Problem to work on
The records that follow must all be duplicated exactly.

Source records
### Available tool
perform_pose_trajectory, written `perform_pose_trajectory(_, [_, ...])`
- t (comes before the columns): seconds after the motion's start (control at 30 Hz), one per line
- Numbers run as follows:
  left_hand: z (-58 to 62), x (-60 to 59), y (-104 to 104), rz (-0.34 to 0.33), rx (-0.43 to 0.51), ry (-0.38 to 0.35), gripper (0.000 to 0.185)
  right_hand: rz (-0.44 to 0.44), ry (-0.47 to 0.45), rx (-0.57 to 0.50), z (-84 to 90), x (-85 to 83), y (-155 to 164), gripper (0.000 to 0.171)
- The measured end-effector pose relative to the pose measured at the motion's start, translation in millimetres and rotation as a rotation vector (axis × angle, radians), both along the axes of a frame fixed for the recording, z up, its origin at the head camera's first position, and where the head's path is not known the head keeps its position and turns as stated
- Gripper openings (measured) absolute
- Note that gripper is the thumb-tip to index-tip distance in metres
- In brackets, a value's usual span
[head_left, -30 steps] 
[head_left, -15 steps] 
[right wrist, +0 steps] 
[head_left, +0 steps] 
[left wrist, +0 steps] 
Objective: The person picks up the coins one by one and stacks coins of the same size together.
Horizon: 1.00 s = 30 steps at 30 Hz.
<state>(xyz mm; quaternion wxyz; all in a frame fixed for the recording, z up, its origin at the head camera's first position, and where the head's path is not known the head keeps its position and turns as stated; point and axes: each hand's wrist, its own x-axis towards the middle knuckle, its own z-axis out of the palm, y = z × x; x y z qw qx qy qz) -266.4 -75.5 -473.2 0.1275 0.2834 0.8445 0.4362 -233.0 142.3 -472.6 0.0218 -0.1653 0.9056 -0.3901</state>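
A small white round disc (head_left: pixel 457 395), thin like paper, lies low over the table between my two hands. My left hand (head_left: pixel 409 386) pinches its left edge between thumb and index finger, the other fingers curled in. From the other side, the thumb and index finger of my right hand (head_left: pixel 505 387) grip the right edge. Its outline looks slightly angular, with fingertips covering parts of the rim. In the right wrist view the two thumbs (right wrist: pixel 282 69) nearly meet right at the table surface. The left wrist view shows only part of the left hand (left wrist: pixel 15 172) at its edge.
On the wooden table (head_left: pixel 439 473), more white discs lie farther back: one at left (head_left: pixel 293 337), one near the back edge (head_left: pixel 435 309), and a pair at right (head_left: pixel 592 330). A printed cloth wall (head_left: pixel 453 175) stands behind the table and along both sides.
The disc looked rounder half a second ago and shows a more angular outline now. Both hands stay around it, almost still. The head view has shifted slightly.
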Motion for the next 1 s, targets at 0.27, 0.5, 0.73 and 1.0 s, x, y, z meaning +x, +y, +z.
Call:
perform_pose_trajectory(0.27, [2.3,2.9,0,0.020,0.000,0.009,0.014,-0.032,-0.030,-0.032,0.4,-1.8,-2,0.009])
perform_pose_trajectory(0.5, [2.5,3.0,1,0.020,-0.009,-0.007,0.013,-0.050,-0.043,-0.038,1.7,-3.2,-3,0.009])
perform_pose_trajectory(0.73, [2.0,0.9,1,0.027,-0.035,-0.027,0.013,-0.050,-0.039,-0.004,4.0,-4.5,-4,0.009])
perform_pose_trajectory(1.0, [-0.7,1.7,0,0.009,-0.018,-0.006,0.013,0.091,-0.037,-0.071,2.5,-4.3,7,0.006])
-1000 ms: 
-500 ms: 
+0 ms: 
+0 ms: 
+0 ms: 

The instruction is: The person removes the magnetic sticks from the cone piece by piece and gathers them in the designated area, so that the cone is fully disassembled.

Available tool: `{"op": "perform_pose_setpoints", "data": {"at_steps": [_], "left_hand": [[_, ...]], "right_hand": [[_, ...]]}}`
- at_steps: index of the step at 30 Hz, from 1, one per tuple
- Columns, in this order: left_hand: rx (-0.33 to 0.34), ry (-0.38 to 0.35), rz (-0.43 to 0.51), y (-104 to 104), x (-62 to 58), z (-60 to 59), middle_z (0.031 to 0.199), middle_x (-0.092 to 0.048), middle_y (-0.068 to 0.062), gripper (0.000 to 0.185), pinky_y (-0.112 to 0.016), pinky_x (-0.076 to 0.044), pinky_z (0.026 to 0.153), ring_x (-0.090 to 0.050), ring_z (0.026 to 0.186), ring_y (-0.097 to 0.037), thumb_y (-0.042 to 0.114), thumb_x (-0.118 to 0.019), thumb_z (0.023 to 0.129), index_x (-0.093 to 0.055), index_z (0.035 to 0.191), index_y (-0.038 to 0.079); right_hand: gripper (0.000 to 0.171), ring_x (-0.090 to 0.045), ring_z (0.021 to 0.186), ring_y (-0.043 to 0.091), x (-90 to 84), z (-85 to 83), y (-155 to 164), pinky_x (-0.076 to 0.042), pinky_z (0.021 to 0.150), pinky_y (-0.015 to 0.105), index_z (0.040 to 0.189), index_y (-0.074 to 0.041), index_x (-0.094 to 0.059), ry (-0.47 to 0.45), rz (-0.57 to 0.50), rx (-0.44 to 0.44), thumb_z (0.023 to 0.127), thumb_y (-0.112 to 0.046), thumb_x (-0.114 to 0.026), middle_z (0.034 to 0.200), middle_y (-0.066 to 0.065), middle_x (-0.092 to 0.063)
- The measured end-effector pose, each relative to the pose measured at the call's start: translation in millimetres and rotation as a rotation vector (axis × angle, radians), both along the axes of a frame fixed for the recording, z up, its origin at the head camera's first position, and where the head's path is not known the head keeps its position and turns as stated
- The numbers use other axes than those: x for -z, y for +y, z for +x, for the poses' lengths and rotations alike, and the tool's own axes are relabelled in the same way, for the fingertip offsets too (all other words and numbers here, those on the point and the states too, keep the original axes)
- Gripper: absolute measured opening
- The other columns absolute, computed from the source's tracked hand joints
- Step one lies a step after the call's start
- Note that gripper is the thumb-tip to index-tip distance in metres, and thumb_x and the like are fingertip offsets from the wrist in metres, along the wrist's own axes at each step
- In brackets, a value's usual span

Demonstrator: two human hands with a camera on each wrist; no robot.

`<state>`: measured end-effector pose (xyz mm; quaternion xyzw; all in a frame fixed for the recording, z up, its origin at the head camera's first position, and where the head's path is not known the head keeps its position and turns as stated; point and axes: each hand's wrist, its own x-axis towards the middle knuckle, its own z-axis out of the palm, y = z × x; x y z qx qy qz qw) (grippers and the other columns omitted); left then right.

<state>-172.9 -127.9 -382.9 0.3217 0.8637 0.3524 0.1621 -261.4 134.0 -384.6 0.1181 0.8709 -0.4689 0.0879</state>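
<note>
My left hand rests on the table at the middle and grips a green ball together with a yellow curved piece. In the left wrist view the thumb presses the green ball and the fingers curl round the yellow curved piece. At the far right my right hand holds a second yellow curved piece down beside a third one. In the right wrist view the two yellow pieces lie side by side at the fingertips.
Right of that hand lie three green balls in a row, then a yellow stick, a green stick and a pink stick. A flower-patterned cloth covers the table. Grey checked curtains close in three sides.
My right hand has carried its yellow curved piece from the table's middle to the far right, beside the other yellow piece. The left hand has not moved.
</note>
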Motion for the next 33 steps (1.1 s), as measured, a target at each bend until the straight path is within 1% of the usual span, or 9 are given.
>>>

Output below
### Available tool
perform_pose_trajectory, written `perform_pose_trajectory(_, [_, ...])`
- t (comes before the columns): seconds after the motion's start (control at 30 Hz), one per line
- Numbers run as follows:
  left_hand: z (-58 to 62), x (-60 to 59), y (-104 to 104), rz (-0.34 to 0.33), rx (-0.43 to 0.51), ry (-0.38 to 0.35), gripper (0.000 to 0.185)
  right_hand: rz (-0.44 to 0.44), ry (-0.47 to 0.45), rx (-0.57 to 0.50), z (-84 to 90), x (-85 to 83), y (-155 to 164), gripper (0.000 to 0.171)
- The measured end-effector pose relative to the pose measured at the motion's start, translation in millimetres and rotation as a rotation vector (axis × angle, radians), both along the axes of a frame fixed for the recording, z up, its origin at the head camera's first position, and where the head's path is not known the head keeps its position and turns as stated
- Gripper openings (measured) absolute
- Note that gripper is the thumb-tip to index-tip distance in metres
- In brackets, a value's usual span
[head_left, -30 steps] 
[head_left, -15 steps] 
[right wrist, +0 steps] 
[head_left, +0 steps] 
[left wrist, +0 steps] 
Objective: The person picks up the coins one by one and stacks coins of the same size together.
Horizon: 1.00 s = 30 steps at 30 Hz.
<state>(xyz mm; quaternion wxyz; all in a frame fixed for the recording, z up, its origin at the head camera's first position, and where the head's path is not known the head keeps its position and turns as stated; point and axes: each hand's wrist, its own x-axis towards the middle knuckle, its own z-axis out of the palm, y = z × x; x y z qw qx qy qz) -266.4 -75.5 -473.2 0.1275 0.2834 0.8445 0.4362 -233.0 142.3 -472.6 0.0218 -0.1653 0.9056 -0.3901</state>
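A small white round disc (head_left: pixel 457 395), thin like paper, lies low over the table between my two hands. My left hand (head_left: pixel 409 386) pinches its left edge between thumb and index finger, the other fingers curled in. From the other side, the thumb and index finger of my right hand (head_left: pixel 505 387) grip the right edge. Its outline looks slightly angular, with fingertips covering parts of the rim. In the right wrist view the two thumbs (right wrist: pixel 282 69) nearly meet right at the table surface. The left wrist view shows only part of the left hand (left wrist: pixel 15 172) at its edge.
On the wooden table (head_left: pixel 439 473), more white discs lie farther back: one at left (head_left: pixel 293 337), one near the back edge (head_left: pixel 435 309), and a pair at right (head_left: pixel 592 330). A printed cloth wall (head_left: pixel 453 175) stands behind the table and along both sides.
The disc looked rounder half a second ago and shows a more angular outline now. Both hands stay around it, almost still. The head view has shifted slightly.
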Motion for the next 1 s, targets at 0.27, 0.5, 0.73 and 1.0 s, x, y, z meaning +x, +y, +z.
Call:
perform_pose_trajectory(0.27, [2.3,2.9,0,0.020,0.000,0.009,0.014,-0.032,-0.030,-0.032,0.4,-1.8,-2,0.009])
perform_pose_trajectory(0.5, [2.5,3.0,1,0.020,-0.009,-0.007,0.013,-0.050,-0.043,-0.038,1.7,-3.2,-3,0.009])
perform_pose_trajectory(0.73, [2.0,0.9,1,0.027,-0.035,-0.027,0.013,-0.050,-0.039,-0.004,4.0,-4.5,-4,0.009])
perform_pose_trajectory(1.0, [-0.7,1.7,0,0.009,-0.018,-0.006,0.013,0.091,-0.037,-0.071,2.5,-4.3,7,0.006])
-1000 ms: 
-500 ms: 
+0 ms: 
+0 ms: 
+0 ms: 

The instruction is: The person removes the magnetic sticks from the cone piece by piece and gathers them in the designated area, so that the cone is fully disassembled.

Available tool: `{"op": "perform_pose_setpoints", "data": {"at_steps": [_], "left_hand": [[_, ...]], "right_hand": [[_, ...]]}}`
- at_steps: index of the step at 30 Hz, from 1, one per tuple
- Columns, in this order: left_hand: rx (-0.33 to 0.34), ry (-0.38 to 0.35), rz (-0.43 to 0.51), y (-104 to 104), x (-62 to 58), z (-60 to 59), middle_z (0.031 to 0.199), middle_x (-0.092 to 0.048), middle_y (-0.068 to 0.062), gripper (0.000 to 0.185), pinky_y (-0.112 to 0.016), pinky_x (-0.076 to 0.044), pinky_z (0.026 to 0.153), ring_x (-0.090 to 0.050), ring_z (0.026 to 0.186), ring_y (-0.097 to 0.037), thumb_y (-0.042 to 0.114), thumb_x (-0.118 to 0.019), thumb_z (0.023 to 0.129), index_x (-0.093 to 0.055), index_z (0.035 to 0.191), index_y (-0.038 to 0.079); right_hand: gripper (0.000 to 0.171), ring_x (-0.090 to 0.045), ring_z (0.021 to 0.186), ring_y (-0.043 to 0.091), x (-90 to 84), z (-85 to 83), y (-155 to 164), pinky_x (-0.076 to 0.042), pinky_z (0.021 to 0.150), pinky_y (-0.015 to 0.105), index_z (0.040 to 0.189), index_y (-0.074 to 0.041), index_x (-0.094 to 0.059), ry (-0.47 to 0.45), rz (-0.57 to 0.50), rx (-0.44 to 0.44), thumb_z (0.023 to 0.127), thumb_y (-0.112 to 0.046), thumb_x (-0.114 to 0.026), middle_z (0.034 to 0.200), middle_y (-0.066 to 0.065), middle_x (-0.092 to 0.063)
- The measured end-effector pose, each relative to the pose measured at the call's start: translation in millimetres and rotation as a rotation vector (axis × angle, radians), both along the axes of a frame fixed for the recording, z up, its origin at the head camera's first position, and where the head's path is not known the head keeps its position and turns as stated
- The numbers use other axes than those: x for -z, y for +y, z for +x, for the poses' lengths and rotations alike, and the tool's own axes are relabelled in the same way, for the fingertip offsets too (all other words and numbers here, those on the point and the states too, keep the original axes)
- Gripper: absolute measured opening
- The other columns absolute, computed from the source's tracked hand joints
- Step one lies a step after the call's start
- Note that gripper is the thumb-tip to index-tip distance in metres, and thumb_x and the like are fingertip offsets from the wrist in metres, along the wrist's own axes at each step
- In brackets, a value's usual span

Demonstrator: two human hands with a camera on each wrist; no robot.

`<state>`: measured end-effector pose (xyz mm; quaternion xyzw; all in a frame fixed for the recording, z up, its origin at the head camera's first position, and where the head's path is not known the head keeps its position and turns as stated; point and axes: each hand's wrist, its own x-axis towards the middle knuckle, its own z-axis out of the palm, y = z × x; x y z qx qy qz qw) (grippers and the other columns omitted); left then right.

<state>-172.9 -127.9 -382.9 0.3217 0.8637 0.3524 0.1621 -261.4 134.0 -384.6 0.1181 0.8709 -0.4689 0.0879</state>
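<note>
My left hand rests on the table at the middle and grips a green ball together with a yellow curved piece. In the left wrist view the thumb presses the green ball and the fingers curl round the yellow curved piece. At the far right my right hand holds a second yellow curved piece down beside a third one. In the right wrist view the two yellow pieces lie side by side at the fingertips.
Right of that hand lie three green balls in a row, then a yellow stick, a green stick and a pink stick. A flower-patterned cloth covers the table. Grey checked curtains close in three sides.
My right hand has carried its yellow curved piece from the table's middle to the far right, beside the other yellow piece. The left hand has not moved.
</note>
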Motion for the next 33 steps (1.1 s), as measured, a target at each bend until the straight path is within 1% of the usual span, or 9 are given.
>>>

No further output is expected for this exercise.